YOUR GOAL>
Could you retype the whole listing word for word and drop the images?

RECORDS FOR THE EXERCISE>
== Segment start ==

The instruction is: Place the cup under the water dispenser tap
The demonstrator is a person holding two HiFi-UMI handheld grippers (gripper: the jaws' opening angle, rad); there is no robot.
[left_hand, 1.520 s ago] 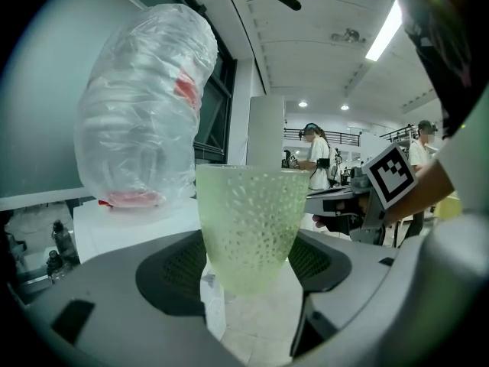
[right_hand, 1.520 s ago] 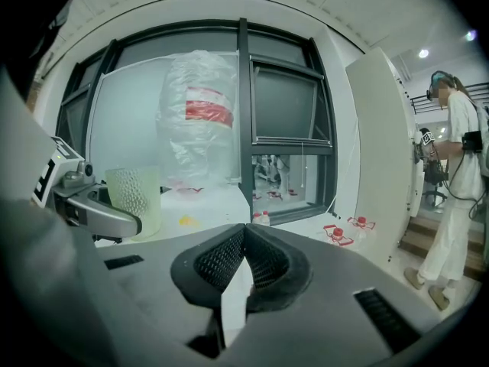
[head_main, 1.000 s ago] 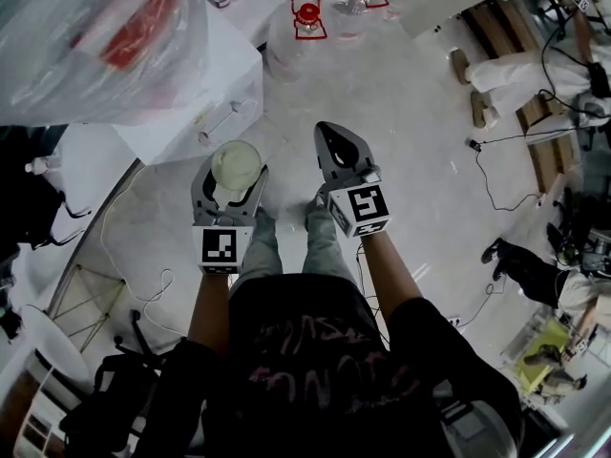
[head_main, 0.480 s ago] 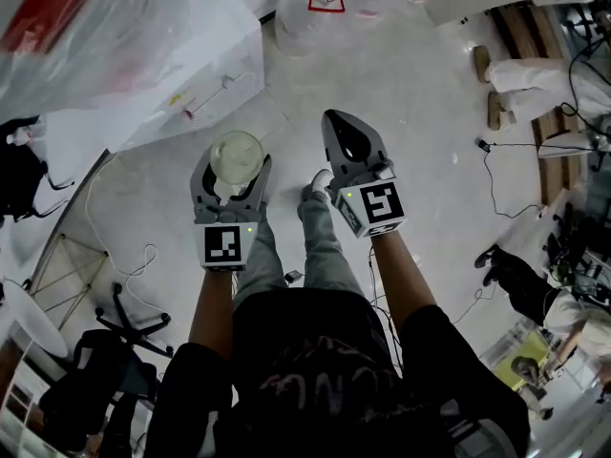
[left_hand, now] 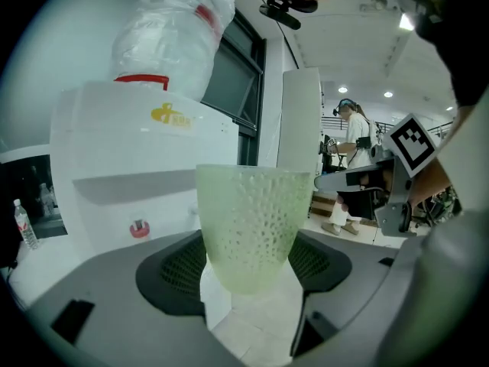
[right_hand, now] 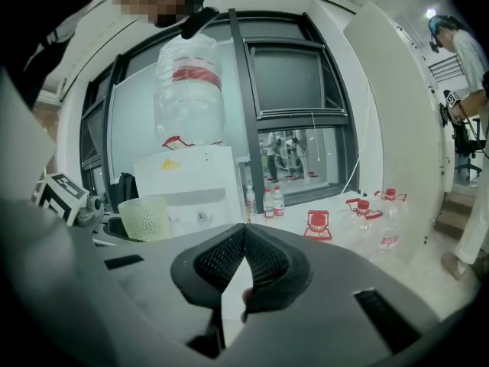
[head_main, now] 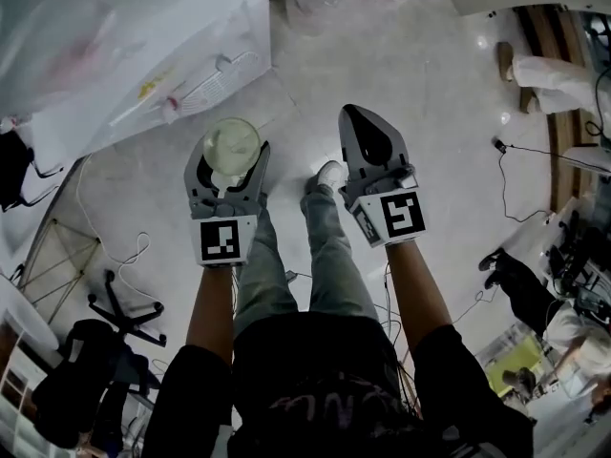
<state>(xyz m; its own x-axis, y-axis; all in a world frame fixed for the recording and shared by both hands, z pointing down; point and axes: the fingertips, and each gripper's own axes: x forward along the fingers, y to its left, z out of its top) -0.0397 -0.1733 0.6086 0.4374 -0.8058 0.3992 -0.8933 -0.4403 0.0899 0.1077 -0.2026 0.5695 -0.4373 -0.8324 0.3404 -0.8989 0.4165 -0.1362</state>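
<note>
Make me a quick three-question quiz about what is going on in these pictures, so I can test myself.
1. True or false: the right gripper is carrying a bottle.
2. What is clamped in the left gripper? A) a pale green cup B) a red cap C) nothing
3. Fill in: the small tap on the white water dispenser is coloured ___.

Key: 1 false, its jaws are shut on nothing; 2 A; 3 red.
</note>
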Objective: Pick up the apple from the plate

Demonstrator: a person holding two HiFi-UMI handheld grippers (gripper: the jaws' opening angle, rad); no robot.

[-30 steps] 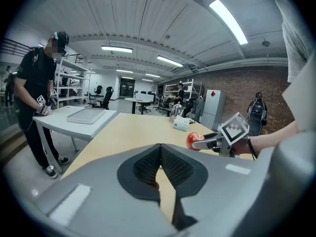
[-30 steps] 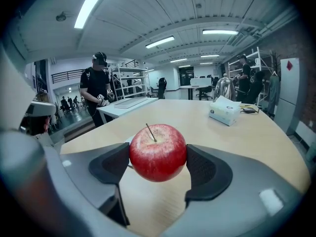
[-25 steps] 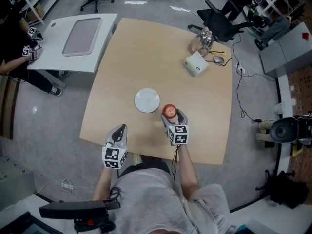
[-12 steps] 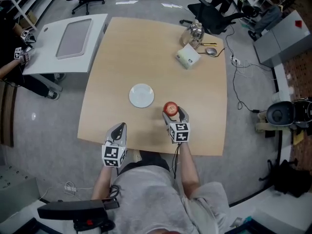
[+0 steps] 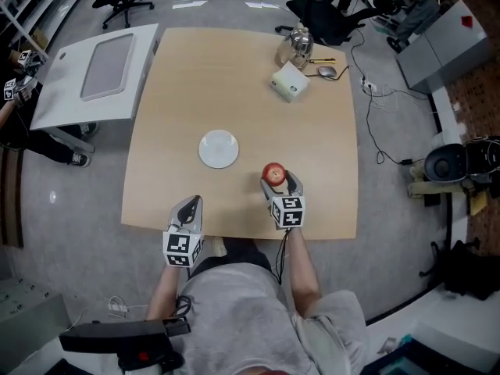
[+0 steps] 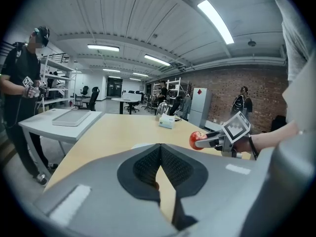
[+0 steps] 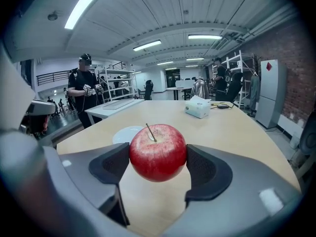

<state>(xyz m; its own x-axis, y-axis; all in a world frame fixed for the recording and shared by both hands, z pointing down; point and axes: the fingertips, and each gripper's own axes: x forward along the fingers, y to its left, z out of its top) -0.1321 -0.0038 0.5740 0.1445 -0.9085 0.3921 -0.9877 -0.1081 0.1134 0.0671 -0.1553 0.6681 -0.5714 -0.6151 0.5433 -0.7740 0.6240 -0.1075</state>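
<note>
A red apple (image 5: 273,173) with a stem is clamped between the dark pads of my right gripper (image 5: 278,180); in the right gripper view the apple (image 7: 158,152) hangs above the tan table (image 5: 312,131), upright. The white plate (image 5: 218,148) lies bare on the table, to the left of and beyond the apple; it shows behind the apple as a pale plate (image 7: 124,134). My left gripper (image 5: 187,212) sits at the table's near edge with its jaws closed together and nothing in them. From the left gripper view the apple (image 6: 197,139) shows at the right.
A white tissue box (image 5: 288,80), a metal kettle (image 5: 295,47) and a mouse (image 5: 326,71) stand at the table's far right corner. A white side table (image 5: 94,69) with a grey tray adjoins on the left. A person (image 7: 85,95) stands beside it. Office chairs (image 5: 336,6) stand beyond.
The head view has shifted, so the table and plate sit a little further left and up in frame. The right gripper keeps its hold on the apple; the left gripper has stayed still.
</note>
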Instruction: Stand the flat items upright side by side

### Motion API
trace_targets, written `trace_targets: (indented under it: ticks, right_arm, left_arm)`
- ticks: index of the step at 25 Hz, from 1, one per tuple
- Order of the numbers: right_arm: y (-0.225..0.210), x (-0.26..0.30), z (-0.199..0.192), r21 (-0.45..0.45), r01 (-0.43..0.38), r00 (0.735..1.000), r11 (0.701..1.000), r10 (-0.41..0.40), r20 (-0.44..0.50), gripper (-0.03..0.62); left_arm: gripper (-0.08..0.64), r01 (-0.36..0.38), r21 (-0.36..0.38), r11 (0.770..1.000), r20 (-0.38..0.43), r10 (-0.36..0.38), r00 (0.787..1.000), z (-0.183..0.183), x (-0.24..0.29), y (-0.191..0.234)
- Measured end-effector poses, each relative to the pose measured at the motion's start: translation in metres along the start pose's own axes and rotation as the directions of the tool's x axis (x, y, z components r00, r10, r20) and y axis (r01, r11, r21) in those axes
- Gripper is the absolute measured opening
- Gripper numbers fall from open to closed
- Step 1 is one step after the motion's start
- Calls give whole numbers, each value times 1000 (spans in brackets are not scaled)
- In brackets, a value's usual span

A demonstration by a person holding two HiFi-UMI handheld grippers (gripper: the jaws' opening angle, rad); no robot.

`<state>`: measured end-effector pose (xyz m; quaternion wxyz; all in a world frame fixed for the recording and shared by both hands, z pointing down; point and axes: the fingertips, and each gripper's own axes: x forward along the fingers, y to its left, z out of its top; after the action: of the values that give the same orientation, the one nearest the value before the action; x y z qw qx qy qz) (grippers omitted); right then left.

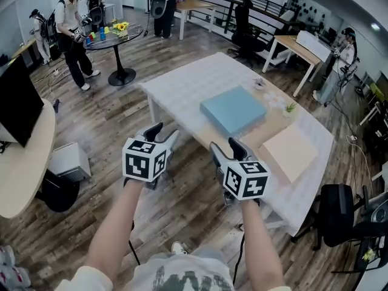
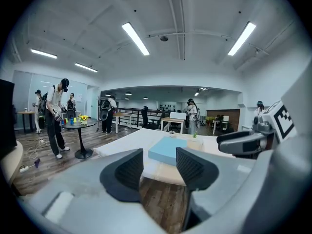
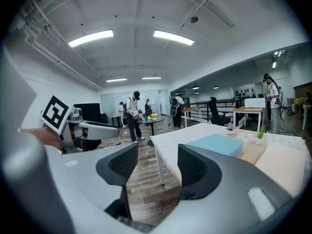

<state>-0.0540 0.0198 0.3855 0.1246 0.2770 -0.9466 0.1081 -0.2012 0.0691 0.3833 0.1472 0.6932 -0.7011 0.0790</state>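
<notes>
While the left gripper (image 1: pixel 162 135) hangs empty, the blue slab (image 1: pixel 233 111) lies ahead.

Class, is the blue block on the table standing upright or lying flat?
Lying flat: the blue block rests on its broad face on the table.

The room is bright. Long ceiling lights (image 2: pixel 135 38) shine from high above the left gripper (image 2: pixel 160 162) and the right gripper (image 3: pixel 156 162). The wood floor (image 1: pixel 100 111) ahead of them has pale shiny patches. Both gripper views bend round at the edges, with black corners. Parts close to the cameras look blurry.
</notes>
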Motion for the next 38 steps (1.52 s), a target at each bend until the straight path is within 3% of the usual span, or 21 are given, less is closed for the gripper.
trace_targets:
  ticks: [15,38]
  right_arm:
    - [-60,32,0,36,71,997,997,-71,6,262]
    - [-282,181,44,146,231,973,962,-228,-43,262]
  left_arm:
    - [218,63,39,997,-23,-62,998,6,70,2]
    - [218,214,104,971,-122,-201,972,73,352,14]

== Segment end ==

RESPONSE TO THE TASK>
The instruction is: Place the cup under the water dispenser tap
The demonstrator is a person holding two HiFi-UMI handheld grippers (gripper: the jaws' opening angle, rad); there is no robot.
[left_hand, 1.520 s ago] 
[right_hand, 1.520 s ago] 
[head_main, 1.000 s ago] 
[head_main, 0.480 s ago] 
[left_hand, now] 
[right_hand, now] 
[head_main, now] 
<state>(xyz m; its own x-axis, y-axis; all in a world frame fixed for the recording and shared by both hands, z pointing down; point and axes: the fingertips, and each gripper's own axes: x forward along the fingers, y to its left, z out of its top) -0.0397 -0.1733 0.6086 0.4374 -0.8058 0.3992 -0.8933 -0.4403 0.0899 0.1077 -0.2026 0.5695 -0.4373 -0.8324 0.3404 -0.8989 0.4165 -0.1362</state>
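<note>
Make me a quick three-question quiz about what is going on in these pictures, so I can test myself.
1. True or false: the right gripper is carrying a bottle.
2. What is clamped in the left gripper? A) a pale green cup B) a red cap C) nothing
3. Fill in: the small tap on the white water dispenser is coloured ___.

Key: 1 false, its jaws are shut on nothing; 2 A; 3 red.
</note>
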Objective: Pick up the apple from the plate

Demonstrator: a person holding two HiFi-UMI handheld grippers (gripper: the jaws' opening angle, rad); no robot.

[-30 steps] 
[-30 steps] 
[-25 steps] 
[-12 steps] 
[+0 steps] 
[+0 steps] 
[+0 steps] 

<state>(xyz m; its own x-axis, y-axis; all in a world frame fixed for the recording and shared by both hands, z pointing down; point and axes: the fingertips, and each gripper's own axes: x forward along the fingers, y to its left, z out of its top) -0.1321 -0.0038 0.5740 0.1445 -0.9085 0.3921 -0.9877 -0.1081 0.1134 0.0671 -0.1553 0.6681 -0.5714 -0.6151 0.5433 -0.7740 0.6240 -0.1075</state>
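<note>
A red apple (image 5: 273,173) with a stem is clamped between the dark pads of my right gripper (image 5: 278,180); in the right gripper view the apple (image 7: 158,152) hangs above the tan table (image 5: 312,131), upright. The white plate (image 5: 218,148) lies bare on the table, to the left of and beyond the apple; it shows behind the apple as a pale plate (image 7: 124,134). My left gripper (image 5: 187,212) sits at the table's near edge with its jaws closed together and nothing in them. From the left gripper view the apple (image 6: 197,139) shows at the right.
A white tissue box (image 5: 288,80), a metal kettle (image 5: 295,47) and a mouse (image 5: 326,71) stand at the table's far right corner. A white side table (image 5: 94,69) with a grey tray adjoins on the left. A person (image 7: 85,95) stands beside it. Office chairs (image 5: 336,6) stand beyond.
The head view has shifted, so the table and plate sit a little further left and up in frame. The right gripper keeps its hold on the apple; the left gripper has stayed still.
</note>
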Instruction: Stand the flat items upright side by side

### Motion API
trace_targets, written `trace_targets: (indented under it: ticks, right_arm, left_arm)`
- ticks: index of the step at 25 Hz, from 1, one per tuple
- Order of the numbers: right_arm: y (-0.225..0.210), x (-0.26..0.30), z (-0.199..0.192), r21 (-0.45..0.45), r01 (-0.43..0.38), r00 (0.735..1.000), r11 (0.701..1.000), r10 (-0.41..0.40), r20 (-0.44..0.50), gripper (-0.03..0.62); left_arm: gripper (-0.08..0.64), r01 (-0.36..0.38), r21 (-0.36..0.38), r11 (0.770..1.000), r20 (-0.38..0.43), r10 (-0.36..0.38), r00 (0.787..1.000), z (-0.183..0.183), x (-0.24..0.29), y (-0.191..0.234)
- Measured end-effector poses, each relative to the pose measured at the motion's start: translation in metres along the start pose's own axes and rotation as the directions of the tool's x axis (x, y, z components r00, r10, r20) and y axis (r01, r11, r21) in those axes
- Gripper is the absolute measured opening
- Gripper numbers fall from open to closed
- Step 1 is one step after the motion's start
- Calls give whole numbers, each value times 1000 (spans in brackets are not scaled)
- In brackets, a value's usual span

A demonstration by a person holding two HiFi-UMI handheld grippers (gripper: the jaws' opening angle, rad); no robot.

`<state>`: measured end-effector pose (xyz m; quaternion wxyz; all in a world frame fixed for the recording and shared by both hands, z pointing down; point and axes: the fingertips, and each gripper's own axes: x forward along the fingers, y to its left, z out of its top; after the action: of the values that give the same orientation, the one nearest the value before the action; x y z qw qx qy qz) (grippers omitted); right then left.


<state>-0.0540 0.0198 0.3855 0.1246 0.2770 -0.9466 0.1081 -0.2012 0.0691 0.3833 0.1472 0.6932 -0.7011 0.0790</state>
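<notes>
While the left gripper (image 1: pixel 162 135) hangs empty, the blue slab (image 1: pixel 233 111) lies ahead.

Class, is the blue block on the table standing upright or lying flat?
Lying flat: the blue block rests on its broad face on the table.

The room is bright. Long ceiling lights (image 2: pixel 135 38) shine from high above the left gripper (image 2: pixel 160 162) and the right gripper (image 3: pixel 156 162). The wood floor (image 1: pixel 100 111) ahead of them has pale shiny patches. Both gripper views bend round at the edges, with black corners. Parts close to the cameras look blurry.
</notes>
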Motion for the next 38 steps (1.52 s), a target at each bend until the straight path is within 3% of the usual span, or 21 are given, less is closed for the gripper.
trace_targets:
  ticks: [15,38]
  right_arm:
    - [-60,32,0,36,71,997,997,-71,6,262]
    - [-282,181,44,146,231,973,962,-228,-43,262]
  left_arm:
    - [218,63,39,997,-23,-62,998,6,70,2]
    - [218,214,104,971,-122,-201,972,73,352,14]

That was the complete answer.